Ibn al-Qayyim (may Allah have mercy on him) said in Zad al-Ma’ad (2/319): ‘Ali ibn Abi Talib (may Allah have mercy on him) said: “The days of sacrifice are the Day of Sacrifice (yawm al-nahr) and the three days after it.” This is the view of the imam of the people of Basra, al-Hasan; the imam of the people of Makkah, ‘Ata’ ibn Abi Rabah; the imam of the people of Syria, al-Awza’i; and the imam of the fuqaha’ of Hadith, al-Shafi`i (may Allah have mercy on him). It was also the view favored by Ibn al-Mundthir. The three days are specified because they are the days of Mina, the days of stoning (the Jamarat) and the day of al-Tashriq. It is forbidden to fast on these days. It was narrated via two isnads, one of which supports the other, that the Prophet (peace and blessings of Allah be upon him) said: “All of Mina is the place of sacrifice, and all the days of al-Tashriq are days of sacrifice.” End quote. [The Hadith was classed as Sahih by al-Albani in al-Silsilah al-Sahihah, 2476].
The sacrifice made by the people making Hajj is called 'Hadi' and the sacrifice offered by those not on Hajj is called 'Qurbani'.
The Stoning (Ramy al-Jamarah)
The ritual re-enacts Abraham's pilgrimage to Mecca as explained by the Muslim historian al-Azraqi:
When he [Abraham] left Mina and was brought down to (the defile called) al-Aqaba, the Devil appeared to him at Stone-Heap of the Defile. Gabriel said to him: “Pelt him!” so Abraham threw seven stones at him so that he disappeared from him. Then he appeared to him at the Middle Stone-Heap. Gabriel said to him: “Pelt him!” so he pelted him with seven stones so that he disappeared from him. Then he appeared to him at the Little Stone-Heap. Gabriel said to him: “Pelt him!” so he pelted him with seven stones like the little stones for throwing in a sling. So the Devil withdrew from him. All three jamarat represent the devil: the first and largest represents his temptation of Abraham against sacrificing Ishmael, the second represents the temptation of Abraham's wife Hagar to induce her to stop him, and the third represents his temptation of Ishmael to avoid being sacrificed. He was rebuked each time, and the throwing of the stones symbolizes those rebukes.
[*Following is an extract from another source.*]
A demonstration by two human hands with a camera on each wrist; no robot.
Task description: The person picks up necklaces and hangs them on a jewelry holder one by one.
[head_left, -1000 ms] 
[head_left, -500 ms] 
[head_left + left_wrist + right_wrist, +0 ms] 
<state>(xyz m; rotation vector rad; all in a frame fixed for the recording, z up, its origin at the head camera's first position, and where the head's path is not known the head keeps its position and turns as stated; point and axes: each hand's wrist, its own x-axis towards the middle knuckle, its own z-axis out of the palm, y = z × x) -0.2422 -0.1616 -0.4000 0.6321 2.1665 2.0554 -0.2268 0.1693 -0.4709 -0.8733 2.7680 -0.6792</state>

The jamarat are named (starting from the east) the first or smallest jamrah (aj-jamrah al-'ula or aj-jamrah as-sughra), the middle jamrah (aj-jamrah al-wusta), and the largest jamrah or Jamrah of Aqaba (aj-jamrah al-kubra or jamrat al-aqaba).
The stoning of the jamarat also represents the act of repudiation of man's self (literally the "internal despot," an-nafs al-'amara), stoning, rejecting and casting aside one's low desires, temptations and wishes.